- What is needed
When the line with "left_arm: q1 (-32" appears below, start repeating lines exactly, and keep going through the line with "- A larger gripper"; add nothing outside that span.

- Recorded data
=== Section Start ===
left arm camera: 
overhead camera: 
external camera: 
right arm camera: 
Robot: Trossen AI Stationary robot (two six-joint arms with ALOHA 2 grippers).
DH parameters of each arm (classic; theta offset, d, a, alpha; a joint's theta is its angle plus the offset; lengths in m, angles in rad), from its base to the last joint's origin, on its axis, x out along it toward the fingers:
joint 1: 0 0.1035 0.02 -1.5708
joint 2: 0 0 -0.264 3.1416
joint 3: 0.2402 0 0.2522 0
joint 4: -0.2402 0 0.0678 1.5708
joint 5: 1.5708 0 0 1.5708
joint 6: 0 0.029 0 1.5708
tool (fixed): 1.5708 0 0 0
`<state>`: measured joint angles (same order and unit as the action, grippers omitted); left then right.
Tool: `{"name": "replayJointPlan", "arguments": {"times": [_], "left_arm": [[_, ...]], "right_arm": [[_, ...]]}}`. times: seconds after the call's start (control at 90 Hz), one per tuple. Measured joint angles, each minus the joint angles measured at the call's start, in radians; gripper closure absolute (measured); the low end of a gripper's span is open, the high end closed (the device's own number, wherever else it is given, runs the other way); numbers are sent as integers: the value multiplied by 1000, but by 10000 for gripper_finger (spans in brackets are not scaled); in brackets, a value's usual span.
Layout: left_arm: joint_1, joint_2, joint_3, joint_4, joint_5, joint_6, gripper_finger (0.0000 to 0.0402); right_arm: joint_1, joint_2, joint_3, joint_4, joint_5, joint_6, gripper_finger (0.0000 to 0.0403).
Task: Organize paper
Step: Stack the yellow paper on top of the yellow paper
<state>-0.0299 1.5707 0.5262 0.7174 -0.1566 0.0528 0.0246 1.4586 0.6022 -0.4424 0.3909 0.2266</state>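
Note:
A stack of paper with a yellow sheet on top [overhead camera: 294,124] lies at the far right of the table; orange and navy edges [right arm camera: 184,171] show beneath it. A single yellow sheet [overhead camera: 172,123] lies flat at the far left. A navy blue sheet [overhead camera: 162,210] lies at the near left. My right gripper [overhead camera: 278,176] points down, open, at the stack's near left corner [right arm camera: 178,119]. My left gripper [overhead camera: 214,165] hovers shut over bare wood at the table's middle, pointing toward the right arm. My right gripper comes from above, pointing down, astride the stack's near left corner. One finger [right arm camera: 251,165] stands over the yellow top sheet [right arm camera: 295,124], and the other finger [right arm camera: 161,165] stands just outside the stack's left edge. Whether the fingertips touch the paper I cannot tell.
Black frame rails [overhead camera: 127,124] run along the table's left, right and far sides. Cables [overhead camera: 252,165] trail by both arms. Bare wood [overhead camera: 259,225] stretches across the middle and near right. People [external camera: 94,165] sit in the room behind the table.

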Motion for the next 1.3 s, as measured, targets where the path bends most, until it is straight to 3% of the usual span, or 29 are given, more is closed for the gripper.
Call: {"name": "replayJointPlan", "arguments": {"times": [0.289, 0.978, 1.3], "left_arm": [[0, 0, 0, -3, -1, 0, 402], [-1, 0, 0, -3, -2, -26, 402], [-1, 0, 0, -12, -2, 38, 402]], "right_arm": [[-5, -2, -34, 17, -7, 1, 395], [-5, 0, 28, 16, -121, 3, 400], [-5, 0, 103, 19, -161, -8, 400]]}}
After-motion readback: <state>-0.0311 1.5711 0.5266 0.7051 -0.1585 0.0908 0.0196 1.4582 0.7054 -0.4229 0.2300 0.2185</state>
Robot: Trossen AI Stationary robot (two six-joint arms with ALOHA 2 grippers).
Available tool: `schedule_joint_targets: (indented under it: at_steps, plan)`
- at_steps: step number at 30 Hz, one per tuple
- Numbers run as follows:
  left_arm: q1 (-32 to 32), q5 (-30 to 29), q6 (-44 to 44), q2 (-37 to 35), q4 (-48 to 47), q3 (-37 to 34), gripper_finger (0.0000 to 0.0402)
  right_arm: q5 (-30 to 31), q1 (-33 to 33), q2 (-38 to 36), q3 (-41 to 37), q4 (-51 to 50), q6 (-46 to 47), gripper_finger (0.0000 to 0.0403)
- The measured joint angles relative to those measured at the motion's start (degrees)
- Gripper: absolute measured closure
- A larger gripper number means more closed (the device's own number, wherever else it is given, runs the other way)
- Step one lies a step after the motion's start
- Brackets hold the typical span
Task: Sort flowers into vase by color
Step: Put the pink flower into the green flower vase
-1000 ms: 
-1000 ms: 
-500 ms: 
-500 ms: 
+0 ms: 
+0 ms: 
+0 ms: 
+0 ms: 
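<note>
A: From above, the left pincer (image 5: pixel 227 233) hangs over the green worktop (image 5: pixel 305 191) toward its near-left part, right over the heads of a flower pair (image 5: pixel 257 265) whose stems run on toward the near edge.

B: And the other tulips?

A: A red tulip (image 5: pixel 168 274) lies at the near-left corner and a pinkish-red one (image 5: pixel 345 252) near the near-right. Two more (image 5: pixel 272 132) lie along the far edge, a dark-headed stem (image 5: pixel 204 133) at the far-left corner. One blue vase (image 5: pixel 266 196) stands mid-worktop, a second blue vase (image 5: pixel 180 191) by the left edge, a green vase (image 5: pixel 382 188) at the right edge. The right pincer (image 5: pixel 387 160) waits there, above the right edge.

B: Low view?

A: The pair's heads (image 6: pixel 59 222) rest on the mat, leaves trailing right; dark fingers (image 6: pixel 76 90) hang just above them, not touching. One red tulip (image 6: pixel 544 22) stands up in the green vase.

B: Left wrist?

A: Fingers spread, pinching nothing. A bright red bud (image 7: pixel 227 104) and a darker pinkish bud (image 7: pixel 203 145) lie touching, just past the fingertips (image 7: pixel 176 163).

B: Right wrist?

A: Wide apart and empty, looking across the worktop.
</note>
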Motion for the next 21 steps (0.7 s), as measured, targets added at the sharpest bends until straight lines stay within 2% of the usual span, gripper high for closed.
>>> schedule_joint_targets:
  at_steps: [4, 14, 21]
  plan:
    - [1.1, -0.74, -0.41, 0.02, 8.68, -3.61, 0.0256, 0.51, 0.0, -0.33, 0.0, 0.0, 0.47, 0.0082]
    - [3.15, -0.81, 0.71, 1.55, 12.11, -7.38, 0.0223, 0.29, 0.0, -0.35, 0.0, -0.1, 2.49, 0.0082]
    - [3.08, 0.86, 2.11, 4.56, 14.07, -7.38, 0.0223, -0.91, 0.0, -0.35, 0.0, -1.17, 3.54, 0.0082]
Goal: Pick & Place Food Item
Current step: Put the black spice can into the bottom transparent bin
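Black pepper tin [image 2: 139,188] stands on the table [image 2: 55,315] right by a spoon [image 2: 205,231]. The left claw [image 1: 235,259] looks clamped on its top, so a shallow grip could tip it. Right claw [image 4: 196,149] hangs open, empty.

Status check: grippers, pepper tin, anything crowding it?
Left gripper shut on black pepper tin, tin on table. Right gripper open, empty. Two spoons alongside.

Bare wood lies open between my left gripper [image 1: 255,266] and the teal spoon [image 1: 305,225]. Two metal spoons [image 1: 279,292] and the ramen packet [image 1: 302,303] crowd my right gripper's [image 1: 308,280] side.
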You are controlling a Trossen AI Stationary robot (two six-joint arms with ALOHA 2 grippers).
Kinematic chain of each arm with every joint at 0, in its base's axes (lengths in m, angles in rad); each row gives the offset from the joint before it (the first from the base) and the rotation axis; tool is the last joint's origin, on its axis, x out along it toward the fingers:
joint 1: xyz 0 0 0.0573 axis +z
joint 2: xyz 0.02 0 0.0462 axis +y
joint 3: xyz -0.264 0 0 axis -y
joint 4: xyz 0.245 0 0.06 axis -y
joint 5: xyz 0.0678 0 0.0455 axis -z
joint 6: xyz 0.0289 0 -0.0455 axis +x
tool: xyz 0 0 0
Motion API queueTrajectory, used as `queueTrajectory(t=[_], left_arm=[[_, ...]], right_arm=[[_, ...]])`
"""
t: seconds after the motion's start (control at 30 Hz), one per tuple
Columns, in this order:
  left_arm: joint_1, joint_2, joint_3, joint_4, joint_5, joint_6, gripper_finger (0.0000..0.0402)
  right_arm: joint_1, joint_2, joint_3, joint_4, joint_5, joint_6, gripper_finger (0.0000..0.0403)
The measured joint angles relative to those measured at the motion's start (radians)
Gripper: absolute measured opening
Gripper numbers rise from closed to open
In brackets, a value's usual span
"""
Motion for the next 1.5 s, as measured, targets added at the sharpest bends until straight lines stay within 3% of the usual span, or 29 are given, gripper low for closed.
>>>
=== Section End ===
- Completed exercise
  left_arm: q1 (-32 to 32), q5 (-30 to 29), q6 (-44 to 44), q2 (-37 to 35), q4 (-48 to 47), q3 (-37 to 34), gripper_finger (0.0000 to 0.0402)
  right_arm: q5 (-30 to 31), q1 (-33 to 33), q2 (-38 to 36), q3 (-41 to 37), q4 (-51 to 50), q6 (-46 to 47), gripper_finger (0.0000 to 0.0403)
- The measured joint angles relative to those measured at the motion's start (degrees)
- Gripper: absolute measured closure
- A larger gripper number means more closed (the device's own number, wherever else it is given, runs the other way)

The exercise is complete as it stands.